今回は62番の 巾着田を発着点とした歴史と自然を感じるルート を走ってみました。

ルートはこのようになっています。

飯能の北側にある高麗地域を巡る14km程度のルートです。ルート名にある通りスタート/ゴールは巾着田です。

巾着田は高麗川の屈曲部の河原に作られた水田です。高麗川の河道が巾着状にカーブしているので巾着田と言われています。群生するヒガンバナが人気で、シーズンは混雑します。

売店の他に管理事務所もあり、大規模な自然公園といった様相です。

巾着田を出発してまずは目の前の県道15号を東進しますが、すぐに右手の狭い道路に入ります。

ルート100らしい地元の道がルートに組み込まれているのがこのルートの特徴です。

日高中央直売所の横を通りながら県道15号に復帰します。

直売所は冬野菜の売り出しで大賑わいです。

県道30号をわずかに走ってJR高麗川駅に向かいます。高麗川駅は八高線の系統が分かれる駅なので、行先表示でもおなじみの駅です。

駅前にはトーテムポールのような物が建っています。これは朝鮮半島由来の将軍標(チャングンピョ)というもので、里の境界などに設置され外部の災厄から人々を守ってくれる物だそうです。日本の道祖神に似ています。

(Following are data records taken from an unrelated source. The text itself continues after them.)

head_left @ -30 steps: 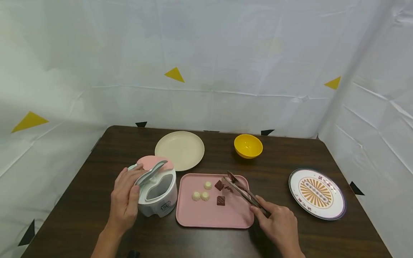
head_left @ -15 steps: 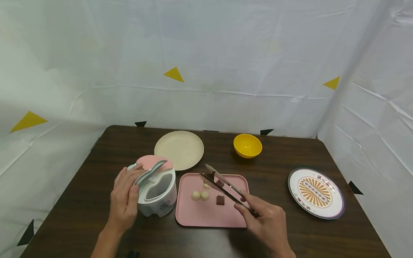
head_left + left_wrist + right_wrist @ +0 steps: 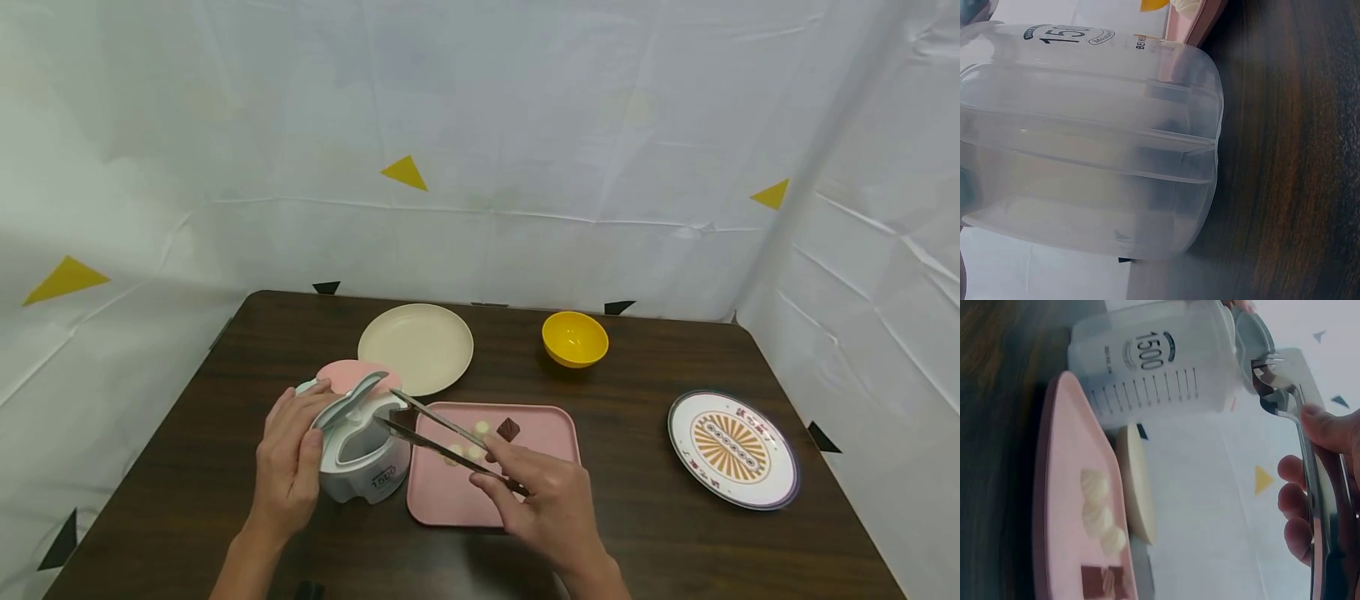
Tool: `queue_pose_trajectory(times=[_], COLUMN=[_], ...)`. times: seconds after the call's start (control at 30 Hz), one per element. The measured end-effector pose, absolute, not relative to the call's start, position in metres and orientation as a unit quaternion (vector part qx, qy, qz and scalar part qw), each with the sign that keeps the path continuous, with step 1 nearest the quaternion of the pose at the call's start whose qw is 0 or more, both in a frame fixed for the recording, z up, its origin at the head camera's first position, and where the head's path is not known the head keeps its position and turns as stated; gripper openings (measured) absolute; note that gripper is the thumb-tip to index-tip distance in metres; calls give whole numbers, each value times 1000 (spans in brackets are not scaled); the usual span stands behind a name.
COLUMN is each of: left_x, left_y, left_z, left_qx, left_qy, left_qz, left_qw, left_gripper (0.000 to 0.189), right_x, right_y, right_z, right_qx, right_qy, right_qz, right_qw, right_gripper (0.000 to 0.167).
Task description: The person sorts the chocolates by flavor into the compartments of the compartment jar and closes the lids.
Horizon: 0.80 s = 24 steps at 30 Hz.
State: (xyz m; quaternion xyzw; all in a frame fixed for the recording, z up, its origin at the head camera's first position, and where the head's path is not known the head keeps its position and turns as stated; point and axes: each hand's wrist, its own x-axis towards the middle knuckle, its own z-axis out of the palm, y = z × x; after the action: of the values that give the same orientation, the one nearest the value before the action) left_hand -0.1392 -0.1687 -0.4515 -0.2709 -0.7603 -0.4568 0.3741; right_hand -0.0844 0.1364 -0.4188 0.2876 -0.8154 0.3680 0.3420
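My left hand (image 3: 288, 462) holds the left side of a white translucent container (image 3: 375, 475) marked 1500, its fingers across the pink-and-white top and its thumb by the raised grey flap (image 3: 352, 404). Below that flap the container's opening shows. My right hand (image 3: 543, 496) grips metal tongs (image 3: 450, 427) pointing left. Between their tips, right at the opening, is a dark brown chocolate piece (image 3: 405, 417). In the right wrist view the tongs (image 3: 1310, 456) have one fork-shaped and one spoon-shaped tip. The pink tray (image 3: 450, 500) bears another chocolate (image 3: 508, 429) and several cream-coloured pieces (image 3: 482, 428).
A cream plate (image 3: 416, 346) lies behind the container, and a yellow bowl (image 3: 575, 340) stands at the back. On the right lies a patterned white plate (image 3: 731, 450). White sheeting (image 3: 495, 125) hangs around the dark wooden table (image 3: 645, 400). A small black object (image 3: 309, 590) shows at the front edge.
My right hand has lifted a chocolate from the tray with the tongs and carried it left to the container's opening. My left hand has stayed on the container.
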Motion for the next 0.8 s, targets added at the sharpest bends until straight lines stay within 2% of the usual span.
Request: queue_pose_trajectory(times=[0.3,0.8], left_x=[-138,-139], left_y=[-166,-166], left_z=[-448,-447], left_qx=[-273,-279], left_qy=[-758,-753], left_qz=[-456,-456], left_qw=[377,385], left_gripper=[32,31], right_x=[-87,-86], right_y=[119,114], right_z=[-421,-421], right_qx=[299,280], right_qy=[-829,-855], right_qz=[352,329], right_qw=[317,288], right_gripper=[38,40])
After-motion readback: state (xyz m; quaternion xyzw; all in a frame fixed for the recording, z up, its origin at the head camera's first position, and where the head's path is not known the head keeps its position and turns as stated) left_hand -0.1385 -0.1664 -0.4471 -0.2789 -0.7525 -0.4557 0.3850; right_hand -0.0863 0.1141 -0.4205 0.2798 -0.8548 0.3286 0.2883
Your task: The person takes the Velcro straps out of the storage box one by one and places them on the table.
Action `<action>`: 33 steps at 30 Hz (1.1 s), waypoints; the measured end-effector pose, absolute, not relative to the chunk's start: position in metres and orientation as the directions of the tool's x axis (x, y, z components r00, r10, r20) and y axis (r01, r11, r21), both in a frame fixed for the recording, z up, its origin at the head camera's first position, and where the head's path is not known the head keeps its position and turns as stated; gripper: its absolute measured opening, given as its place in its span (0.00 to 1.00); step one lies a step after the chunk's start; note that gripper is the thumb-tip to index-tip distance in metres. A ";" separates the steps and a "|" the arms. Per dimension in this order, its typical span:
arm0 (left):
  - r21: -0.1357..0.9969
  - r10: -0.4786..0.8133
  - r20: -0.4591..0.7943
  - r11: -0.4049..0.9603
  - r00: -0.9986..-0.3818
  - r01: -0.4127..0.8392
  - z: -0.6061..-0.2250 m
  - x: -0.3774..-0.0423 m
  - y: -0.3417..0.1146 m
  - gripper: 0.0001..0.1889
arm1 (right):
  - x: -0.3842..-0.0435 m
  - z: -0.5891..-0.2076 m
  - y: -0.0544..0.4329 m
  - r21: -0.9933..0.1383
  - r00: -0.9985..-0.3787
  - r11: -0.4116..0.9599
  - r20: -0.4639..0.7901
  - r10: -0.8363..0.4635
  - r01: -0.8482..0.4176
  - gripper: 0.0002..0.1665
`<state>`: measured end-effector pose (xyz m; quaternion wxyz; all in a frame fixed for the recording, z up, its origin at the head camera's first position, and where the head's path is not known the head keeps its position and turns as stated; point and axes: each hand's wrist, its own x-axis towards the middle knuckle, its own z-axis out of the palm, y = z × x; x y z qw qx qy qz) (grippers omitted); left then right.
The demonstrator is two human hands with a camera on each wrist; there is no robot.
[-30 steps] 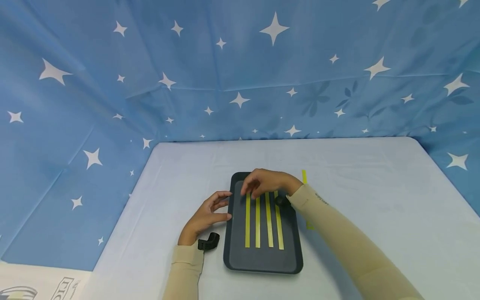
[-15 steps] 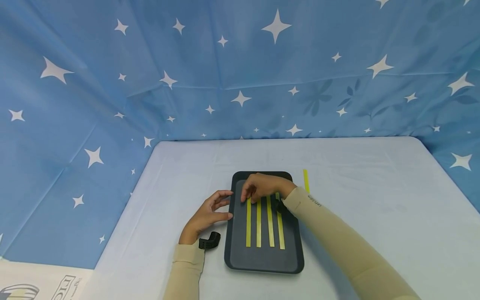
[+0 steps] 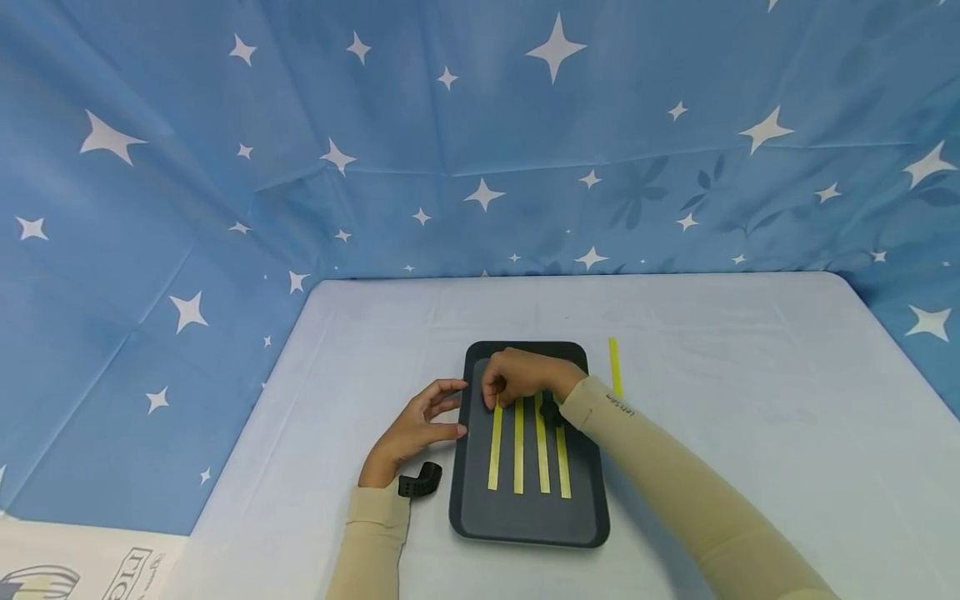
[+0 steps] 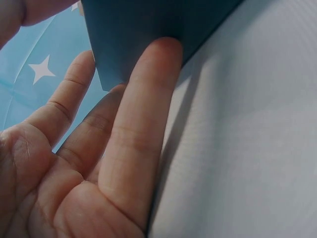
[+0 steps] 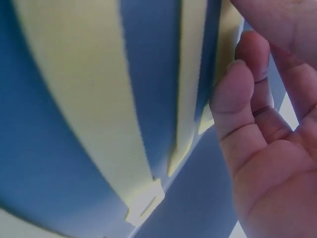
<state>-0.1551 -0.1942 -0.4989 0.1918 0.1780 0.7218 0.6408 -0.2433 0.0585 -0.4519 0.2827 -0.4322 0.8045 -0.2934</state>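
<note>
A dark grey tray [image 3: 529, 527] lies on the white table, its long sides running away from me. Several yellow tape strips stretch lengthwise along it, roughly side by side. My right hand [image 3: 525, 372] reaches over the tray's far part and pinches the far end of the leftmost tape strip [image 3: 495, 454], which slants slightly. In the right wrist view, thumb and fingers [image 5: 235, 89] meet at this strip, and other strips show jagged ends [image 5: 146, 206]. My left hand [image 3: 415, 427] is at the tray's left side, fingers extended; in the left wrist view, fingertips [image 4: 166, 49] touch the dark wall [image 4: 126, 34].
Another yellow strip [image 3: 616, 367] lies on the table [image 3: 750, 400] to the right of the tray, partly behind my right sleeve. A blue star-patterned curtain [image 3: 480, 125] rises behind the table and on both sides. A printed cream cloth [image 3: 90, 554] shows at lower left.
My right hand has come slightly nearer and lower over the tray, closing on the leftmost strip. That strip's near end has shifted a little left and away. My left hand stays at the tray's side.
</note>
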 end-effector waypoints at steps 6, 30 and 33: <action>0.994 0.507 -0.050 0.113 -0.861 0.009 -0.500 -0.156 -0.194 0.39 | -0.241 -0.451 0.057 -0.703 -0.474 0.465 -0.204 -0.856 -0.538 0.14; 0.994 0.502 -0.054 0.111 -0.863 0.002 -0.499 -0.155 -0.194 0.39 | -0.237 -0.421 0.077 -0.734 -0.447 0.313 -0.015 -0.894 -0.602 0.10; 0.994 0.497 -0.064 0.110 -0.866 -0.010 -0.498 -0.155 -0.194 0.39 | -0.238 -0.420 0.079 -0.749 -0.472 0.306 0.010 -0.882 -0.587 0.09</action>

なぜに朝鮮半島由来の物が高麗川にあるのかと言えば、この高麗地域は高句麗から亡命してきた渡来人が住んでいたエリアだからだそうです。高麗川の名称にもその名残があります。

駅前のモニュメントにも将軍標風の意匠が見られます。

続いて県道30号から住宅地の中を抜けていきます。途中で牧場横を通ります。

幅員の狭い橋を渡ります。出世橋という縁起の良い名前です。幅員が狭いので、相模川の旧小倉橋のように普通車は相互に譲り合わないと通れません。

橋を渡るとすぐに高麗神社があります。高句麗の王族をまつった神社だそうです。かなり大規模な神社で、調査日は七五三需要とキムチ作りイベントの開催が重なりかなりの人出でした。

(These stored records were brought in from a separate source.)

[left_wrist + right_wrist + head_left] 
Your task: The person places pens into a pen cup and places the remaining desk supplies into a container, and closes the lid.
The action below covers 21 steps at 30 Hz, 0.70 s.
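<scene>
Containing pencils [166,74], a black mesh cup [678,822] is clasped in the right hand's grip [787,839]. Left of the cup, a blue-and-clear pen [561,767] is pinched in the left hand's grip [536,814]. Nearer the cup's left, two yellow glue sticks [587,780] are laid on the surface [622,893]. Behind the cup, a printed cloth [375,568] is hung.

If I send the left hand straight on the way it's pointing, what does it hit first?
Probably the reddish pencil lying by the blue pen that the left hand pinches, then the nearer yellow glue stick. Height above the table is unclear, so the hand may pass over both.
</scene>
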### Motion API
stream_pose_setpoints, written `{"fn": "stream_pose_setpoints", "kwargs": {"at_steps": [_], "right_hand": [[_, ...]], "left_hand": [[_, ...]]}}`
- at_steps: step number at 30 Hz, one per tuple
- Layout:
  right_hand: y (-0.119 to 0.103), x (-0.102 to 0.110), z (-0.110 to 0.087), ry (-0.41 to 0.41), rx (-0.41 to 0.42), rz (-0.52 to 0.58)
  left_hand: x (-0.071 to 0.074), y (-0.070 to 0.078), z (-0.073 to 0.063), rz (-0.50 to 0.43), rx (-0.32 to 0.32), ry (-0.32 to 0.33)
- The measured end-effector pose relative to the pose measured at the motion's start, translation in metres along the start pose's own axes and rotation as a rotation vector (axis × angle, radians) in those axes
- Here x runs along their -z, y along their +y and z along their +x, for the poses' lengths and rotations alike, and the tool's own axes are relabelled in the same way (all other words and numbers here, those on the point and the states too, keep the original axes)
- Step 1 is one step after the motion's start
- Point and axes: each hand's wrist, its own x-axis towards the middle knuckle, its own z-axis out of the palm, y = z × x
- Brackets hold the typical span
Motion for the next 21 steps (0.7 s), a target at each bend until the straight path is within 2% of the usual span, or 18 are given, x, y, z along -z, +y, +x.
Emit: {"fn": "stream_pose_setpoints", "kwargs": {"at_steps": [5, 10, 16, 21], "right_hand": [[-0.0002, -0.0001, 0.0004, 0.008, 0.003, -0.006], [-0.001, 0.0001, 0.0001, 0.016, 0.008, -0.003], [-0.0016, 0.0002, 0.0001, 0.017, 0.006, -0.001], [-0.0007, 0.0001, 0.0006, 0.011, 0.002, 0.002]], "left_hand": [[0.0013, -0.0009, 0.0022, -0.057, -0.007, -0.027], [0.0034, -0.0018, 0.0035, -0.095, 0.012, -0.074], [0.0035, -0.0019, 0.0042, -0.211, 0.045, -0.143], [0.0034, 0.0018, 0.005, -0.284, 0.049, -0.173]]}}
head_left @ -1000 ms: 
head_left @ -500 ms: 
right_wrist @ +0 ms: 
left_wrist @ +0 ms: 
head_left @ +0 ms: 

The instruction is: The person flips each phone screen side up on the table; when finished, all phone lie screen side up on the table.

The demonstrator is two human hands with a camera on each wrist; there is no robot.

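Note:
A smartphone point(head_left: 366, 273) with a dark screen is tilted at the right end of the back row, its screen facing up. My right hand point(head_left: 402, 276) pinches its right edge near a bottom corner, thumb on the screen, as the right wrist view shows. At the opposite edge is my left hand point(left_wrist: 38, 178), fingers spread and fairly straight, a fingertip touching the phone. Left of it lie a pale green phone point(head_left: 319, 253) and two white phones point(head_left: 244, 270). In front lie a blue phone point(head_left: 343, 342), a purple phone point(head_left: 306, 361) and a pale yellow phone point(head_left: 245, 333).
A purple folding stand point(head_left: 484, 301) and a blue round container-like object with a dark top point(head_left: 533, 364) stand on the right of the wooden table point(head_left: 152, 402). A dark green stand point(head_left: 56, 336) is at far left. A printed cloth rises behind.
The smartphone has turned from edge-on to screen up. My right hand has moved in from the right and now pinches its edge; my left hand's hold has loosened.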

近隣には高麗山勝楽寺があります。こちらも高句麗と縁のあるお寺で、前述の高句麗の王族を弔うために建立されたのだそうです。

山肌にそびえる山門と本堂のロケーションはなかなかです。入り口には将軍標も見えます。

お寺から出る時の一時停止標識はSTOPが並記されていました。

ここから県道15号に復帰し、高麗本郷交差点のちょっと先で右に入ります。

かなり狭いですが、高麗川沿いの気持ちの良い道です。これもルート100らしいちょっとマイナーな道です。

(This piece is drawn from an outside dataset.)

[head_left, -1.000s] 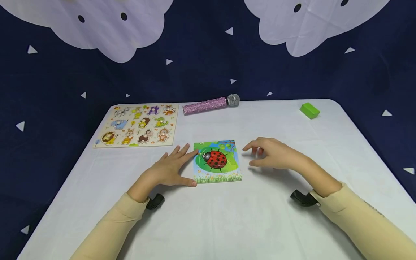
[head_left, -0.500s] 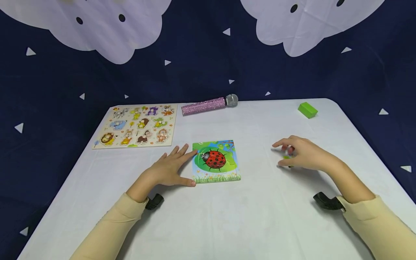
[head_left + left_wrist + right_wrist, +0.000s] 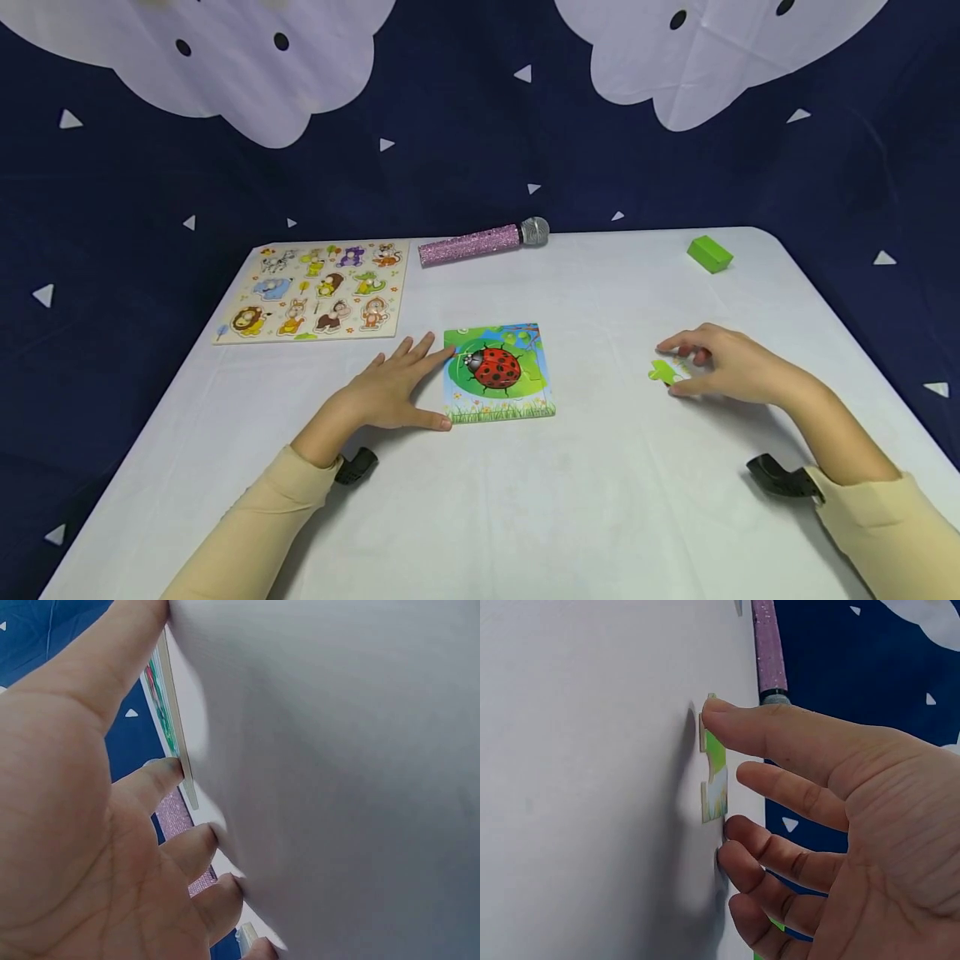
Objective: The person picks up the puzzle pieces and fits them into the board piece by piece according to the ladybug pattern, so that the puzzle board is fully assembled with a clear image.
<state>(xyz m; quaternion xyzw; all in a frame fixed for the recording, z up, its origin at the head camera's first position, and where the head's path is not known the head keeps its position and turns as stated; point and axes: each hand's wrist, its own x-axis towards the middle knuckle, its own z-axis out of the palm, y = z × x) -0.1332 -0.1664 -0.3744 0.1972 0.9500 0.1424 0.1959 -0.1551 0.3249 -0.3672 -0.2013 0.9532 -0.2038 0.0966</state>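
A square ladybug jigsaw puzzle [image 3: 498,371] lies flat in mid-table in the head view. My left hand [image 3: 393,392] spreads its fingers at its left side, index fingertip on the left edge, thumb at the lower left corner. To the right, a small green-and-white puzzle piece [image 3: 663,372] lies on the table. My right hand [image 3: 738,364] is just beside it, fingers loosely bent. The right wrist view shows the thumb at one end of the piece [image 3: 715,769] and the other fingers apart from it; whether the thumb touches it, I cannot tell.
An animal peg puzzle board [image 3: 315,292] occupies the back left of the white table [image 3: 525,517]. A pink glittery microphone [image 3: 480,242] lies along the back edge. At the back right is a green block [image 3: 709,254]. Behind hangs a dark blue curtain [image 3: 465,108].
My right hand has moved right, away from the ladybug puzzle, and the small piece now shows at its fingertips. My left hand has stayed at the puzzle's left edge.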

国道299号に合流し、高麗川の川面を時々眺めつつ武蔵横手駅まで行って折り返しになります。

こんな感じで親水公園のように川まで降りられるところもあります。今の季節は遠慮したいですが、夏場なら気持ちが良いでしょう。

武蔵横手駅です。超コンパクトなロータリーがあります。自販機・トイレと設備も充実しています。電車が来ると駅舎から駅員さんが出てきて、ホームを見ながらアナウンスをするという面白いシステムになっています。

武蔵横手駅からは一気に巾着田まで戻って終了となります。国道299号区間は石灰輸送の大型車なども多く通るので、心配であれば歩道通行が安全でしょう。

まとめ

埼玉県ルート100の魅力の1つに幹線道路以外のマイナールートが組み込まれていることが挙げられると思うのですが、このルートはマイナールートの盛り込み方が絶妙でした。高麗川の自然と高麗地域の歴史がセットで見られるところも良いと思います。なかなかの好ルートです。